Jacksonville Man's Death Due to Medical Malpractice

A Jacksonville man died following plastic surgery and the surgeon has admitted liability for his death. Martin Gottlieb died of a heart attack after a liposuction procedure in 2004. Apparently, following the procedure, Mr. Gottlieb was supervised by an unlicensed surgical technician instead of a licensed nurse. Mr. Gottlieb began to have trouble breathing due to prescription drugs and fluid in his body. The delay in getting Mr. Gottlieb to the hospital caused his death, according to a reviewing anesthesiologist.274997_surgeon.jpg

Recently, Florida's First District Court of Appeals denied the responsible physician's request to have his body exhumed to determine if Mr.
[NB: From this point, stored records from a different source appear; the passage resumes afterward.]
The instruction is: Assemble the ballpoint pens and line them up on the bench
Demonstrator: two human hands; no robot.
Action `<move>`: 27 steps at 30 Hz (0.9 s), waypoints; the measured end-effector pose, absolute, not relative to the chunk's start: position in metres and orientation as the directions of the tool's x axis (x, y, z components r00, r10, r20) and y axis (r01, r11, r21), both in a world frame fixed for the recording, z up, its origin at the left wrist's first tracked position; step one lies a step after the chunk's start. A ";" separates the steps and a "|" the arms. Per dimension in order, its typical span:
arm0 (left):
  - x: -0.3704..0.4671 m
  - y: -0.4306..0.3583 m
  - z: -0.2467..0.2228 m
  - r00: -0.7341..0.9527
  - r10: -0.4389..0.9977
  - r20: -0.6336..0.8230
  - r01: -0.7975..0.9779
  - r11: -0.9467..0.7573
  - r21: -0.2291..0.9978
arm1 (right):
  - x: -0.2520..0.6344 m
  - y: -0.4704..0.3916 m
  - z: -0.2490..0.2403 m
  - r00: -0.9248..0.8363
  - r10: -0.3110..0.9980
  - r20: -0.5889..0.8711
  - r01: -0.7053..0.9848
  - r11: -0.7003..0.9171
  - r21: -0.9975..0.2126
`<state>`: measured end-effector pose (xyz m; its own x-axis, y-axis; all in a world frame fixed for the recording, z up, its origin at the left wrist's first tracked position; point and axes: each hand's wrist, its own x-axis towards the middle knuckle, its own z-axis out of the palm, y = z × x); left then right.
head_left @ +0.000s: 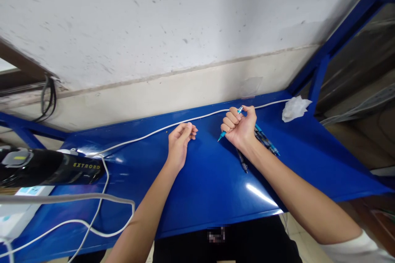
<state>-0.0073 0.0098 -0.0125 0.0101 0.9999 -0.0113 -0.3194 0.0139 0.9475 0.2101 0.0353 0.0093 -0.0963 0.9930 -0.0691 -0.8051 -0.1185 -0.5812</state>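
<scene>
Above the blue table, my right hand is wrapped round a light-blue pen, its pointed tip sticking out at the lower left and its other end beside my thumb. To the left, my left hand is closed, thumb pressed against the index finger; whatever it may pinch is too small or hidden. A dark pen lies below my right wrist, partly covered. Several blue and dark pens lie together just right of my right wrist.
A black bottle lies at the left near a white power strip. White cables loop over the table's left side, and one runs along the wall. Crumpled white paper sits at the back right beside the blue frame.
</scene>
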 end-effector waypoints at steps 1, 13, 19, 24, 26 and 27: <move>-0.006 0.009 -0.012 0.025 1.000 0.016 -0.263 -0.009 0.965 | 0.209 0.035 0.010 -0.096 0.994 -0.060 -0.792 -0.113 -0.599; 0.004 0.000 -0.017 0.238 0.963 0.126 0.057 -0.144 0.988 | 0.179 0.027 0.013 -0.134 0.990 0.052 -0.623 -0.043 -0.781; 0.003 -0.002 -0.014 0.138 0.960 0.245 0.075 -0.256 0.964 | 0.173 0.027 0.013 -0.092 0.994 0.065 -0.541 0.005 -0.841; -0.001 0.006 -0.019 -0.006 0.980 0.197 0.011 -0.197 0.980 | 0.177 0.030 0.010 -0.138 0.988 0.073 -0.489 -0.004 -0.872; -0.006 0.013 -0.019 -0.103 0.986 0.134 -0.115 -0.145 0.983 | 0.176 0.029 0.008 -0.178 0.982 0.061 -0.501 -0.037 -0.865; -0.010 0.016 -0.019 -0.145 0.984 0.107 -0.180 -0.133 0.975 | 0.174 0.028 0.007 -0.212 0.976 0.054 -0.503 -0.062 -0.862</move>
<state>-0.0098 0.0162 -0.0190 -0.1454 0.9835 0.1071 -0.1804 -0.1328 0.9746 0.1741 0.0278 0.0067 -0.2121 0.9758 0.0537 -0.5032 -0.0619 -0.8619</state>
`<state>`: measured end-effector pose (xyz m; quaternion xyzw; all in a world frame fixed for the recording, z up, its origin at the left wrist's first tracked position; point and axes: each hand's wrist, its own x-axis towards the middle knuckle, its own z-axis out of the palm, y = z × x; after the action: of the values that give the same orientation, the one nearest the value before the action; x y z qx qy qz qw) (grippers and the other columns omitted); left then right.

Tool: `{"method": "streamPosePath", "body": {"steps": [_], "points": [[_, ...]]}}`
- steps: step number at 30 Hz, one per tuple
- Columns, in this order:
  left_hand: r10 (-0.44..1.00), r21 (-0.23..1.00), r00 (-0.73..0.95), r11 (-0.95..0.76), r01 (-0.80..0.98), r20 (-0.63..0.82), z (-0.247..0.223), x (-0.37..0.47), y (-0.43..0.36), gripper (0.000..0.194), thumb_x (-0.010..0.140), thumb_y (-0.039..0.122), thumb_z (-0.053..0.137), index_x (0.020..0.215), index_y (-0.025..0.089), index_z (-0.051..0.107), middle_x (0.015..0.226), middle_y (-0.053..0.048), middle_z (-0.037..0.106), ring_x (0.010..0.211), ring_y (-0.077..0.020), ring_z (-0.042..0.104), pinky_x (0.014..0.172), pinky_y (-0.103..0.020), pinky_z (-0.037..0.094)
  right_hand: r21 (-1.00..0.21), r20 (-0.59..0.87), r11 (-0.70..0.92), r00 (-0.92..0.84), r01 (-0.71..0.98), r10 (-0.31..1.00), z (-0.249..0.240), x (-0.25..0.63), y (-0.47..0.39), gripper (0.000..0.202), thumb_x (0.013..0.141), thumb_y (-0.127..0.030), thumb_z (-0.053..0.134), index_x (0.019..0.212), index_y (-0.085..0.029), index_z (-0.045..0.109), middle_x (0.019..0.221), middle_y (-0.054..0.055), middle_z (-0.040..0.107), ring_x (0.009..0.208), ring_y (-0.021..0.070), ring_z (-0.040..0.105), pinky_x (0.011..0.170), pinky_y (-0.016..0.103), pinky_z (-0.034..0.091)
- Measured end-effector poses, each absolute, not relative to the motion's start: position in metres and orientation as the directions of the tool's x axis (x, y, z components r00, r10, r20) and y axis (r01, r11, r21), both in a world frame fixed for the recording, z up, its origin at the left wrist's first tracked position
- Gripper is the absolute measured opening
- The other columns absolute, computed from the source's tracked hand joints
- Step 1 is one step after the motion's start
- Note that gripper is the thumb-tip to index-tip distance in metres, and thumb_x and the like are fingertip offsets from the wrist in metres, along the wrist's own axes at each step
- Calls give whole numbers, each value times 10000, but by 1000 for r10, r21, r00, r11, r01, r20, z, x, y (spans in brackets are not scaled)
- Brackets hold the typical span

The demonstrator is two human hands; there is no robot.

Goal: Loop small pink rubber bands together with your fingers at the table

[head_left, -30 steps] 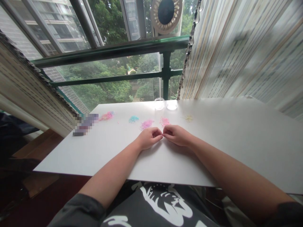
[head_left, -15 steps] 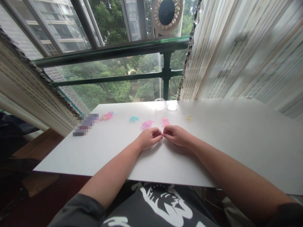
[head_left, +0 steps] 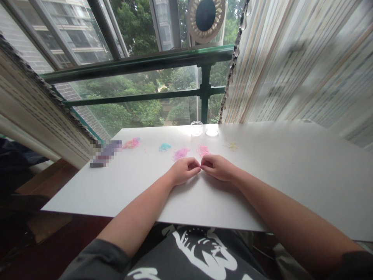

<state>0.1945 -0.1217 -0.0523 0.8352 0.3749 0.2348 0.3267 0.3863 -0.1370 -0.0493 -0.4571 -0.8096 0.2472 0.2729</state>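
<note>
My left hand and my right hand meet fingertip to fingertip above the white table. Both are closed in a pinch; whatever lies between the fingertips is too small to make out. Just beyond my left hand lies a pile of thin purple-pink loops, which look like small rubber bands. A pink pile of the same kind sits right behind my right hand. Farther left are a turquoise pile and a mixed pink, orange and blue pile. To the right lies a small yellowish pile.
At the table's far edge stand a clear round container and a second shallow clear dish. A blurred-out purple object lies at the left edge. Behind the table are a green railing and a striped curtain.
</note>
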Motion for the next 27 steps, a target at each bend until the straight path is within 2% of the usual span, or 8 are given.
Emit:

Gottlieb used recreational drugs. If so, the doctor's attorneys would have argued the damages owed to Mr. Gottlieb's estate should be reduced to reflect a shorter life expectancy due to drug use. The Appeals Court rejected this request as it appears that there was little, if any, support for the notion that Mr. Gottlieb used recreational drugs.

Unfortunately, medical malpractice does occur. Often the legal system provides the only way for families to recover the medical bills, lost wages, and pain and suffering that results. If you wish to speak with a Jacksonville medical malpractice lawyer, please contact our Jacksonville law firm for a free consultation.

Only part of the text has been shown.